Large families are difficult to miss. One vacation my mother lined us all up to take a picture, and other tourists stopped and took pictures as well. Inquiring minds would want to know, “Are all these kids yours?” Those who were not as strong in mathematics would ask, “How many of you are there?” When we would tell them, they’d say, “You could be your own baseball team!” We’d smile and nod even though we didn’t know how many people were needed for a baseball team. What we did know was that we had enough people to sing “The Twelve Days of Christmas.”
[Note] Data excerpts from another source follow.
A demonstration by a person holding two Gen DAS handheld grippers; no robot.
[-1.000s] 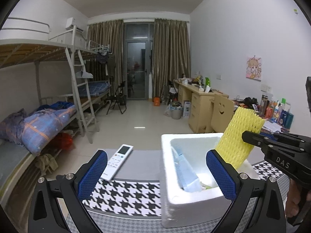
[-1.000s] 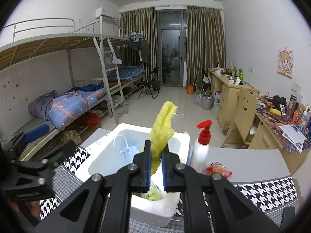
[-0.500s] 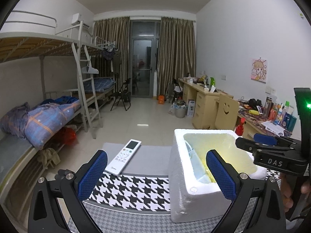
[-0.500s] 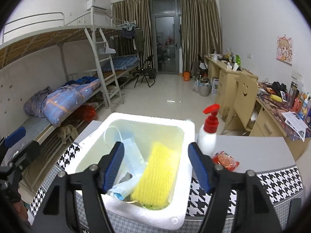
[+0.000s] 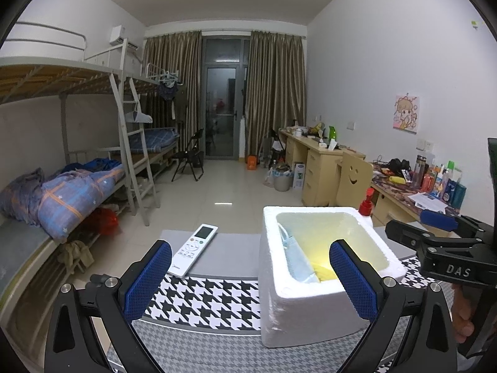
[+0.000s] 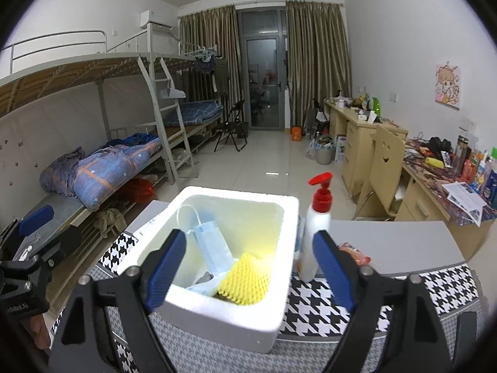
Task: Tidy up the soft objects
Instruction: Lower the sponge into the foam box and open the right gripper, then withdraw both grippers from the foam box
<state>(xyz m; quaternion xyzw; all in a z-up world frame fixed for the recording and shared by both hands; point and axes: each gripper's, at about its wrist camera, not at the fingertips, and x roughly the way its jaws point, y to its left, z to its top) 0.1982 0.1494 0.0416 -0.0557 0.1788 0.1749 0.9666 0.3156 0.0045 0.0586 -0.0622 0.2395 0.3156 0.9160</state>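
Observation:
A white foam box (image 6: 273,314) (image 5: 298,320) stands on the houndstooth table cloth. Inside it lie a yellow foam net sleeve (image 6: 243,283) (image 5: 323,272) and a pale blue face mask (image 6: 214,248) (image 5: 295,258). My right gripper (image 6: 248,275) hovers over the near rim of the box, its jaws opening wide with nothing pressed between them; the yellow sleeve lies loose below. My left gripper (image 5: 248,283) stands open at the box's left, nothing between its blue pads. The right gripper's black frame (image 5: 444,255) shows at the right of the left wrist view.
A white pump bottle with a red top (image 6: 316,227) stands just right of the box, with a red snack packet (image 6: 354,253) beside it. A white remote control (image 5: 194,248) lies left of the box. Beyond the table are bunk beds, desks and a chair.
The right gripper, shut on the upright yellow sleeve a second ago, has let it go; the sleeve now lies in the box and the jaws stand wide. The left gripper stays open.

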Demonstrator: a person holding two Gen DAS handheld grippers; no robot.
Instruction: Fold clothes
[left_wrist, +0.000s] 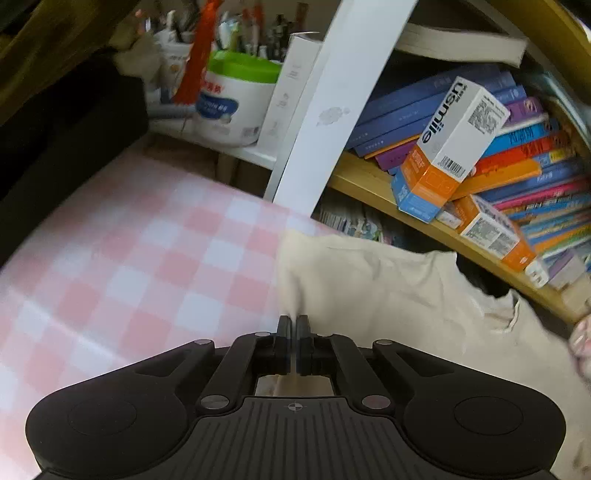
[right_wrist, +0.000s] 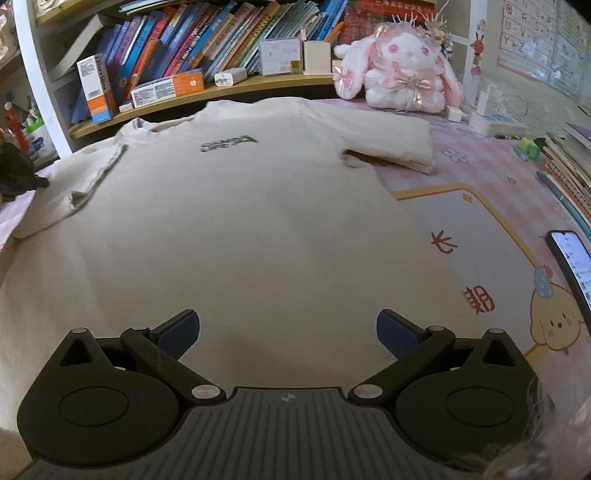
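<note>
Beige T-shirt (right_wrist: 236, 221) cloth lies spread flat across the pink checked worktop (left_wrist: 129, 258), soft, light and limp. My left gripper (left_wrist: 293, 325) pinches its sleeve edge, jaws pressed together; my right gripper (right_wrist: 288, 332) hovers over the hem, jaws spread wide.

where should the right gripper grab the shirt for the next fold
Probably the near hem of the shirt, coming down from above, just ahead of the right gripper. The cloth lies flat there, so open jaws can pinch up an edge. The left gripper looks shut on the sleeve edge.
</note>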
Like many of our traditions, it began with Shakespeare Club. More specifically, it began with our Shakespeare Club’s Dickens Christmas Party. Junior high and high school students wearing an assortment of crushed velvet ball gowns, bonnets, top hats, and false side whiskers sat around our living room caroling. Dawn, the only adult I’ve ever known willing to organize a Dickens Christmas party for twenty-five teenagers, divided us into twelve groups to sing the Twelve Days of Christmas. One brave soul sang “A partridge in a pear tree” solo. “Two calling birds” was sung as a duet by an aspiring soprano who stood up and enthusiastically belted it out and a reserved young man who looked down and mumbled it uncomfortably under her warbling.
This performance became epic in our house. It didn’t take us long to begin to perform it ourselves during car rides. Starting with the oldest we’d each take a line and all sing “five golden rings” as loudly as we could. Every verse ended with Mom singing “two turtle doves” and Dad bringing it home with “a partridge in a pear tree.” Once in a while Mom would surprise us and pay tribute to that Dickens party by belting her line out in a shaky vibrato.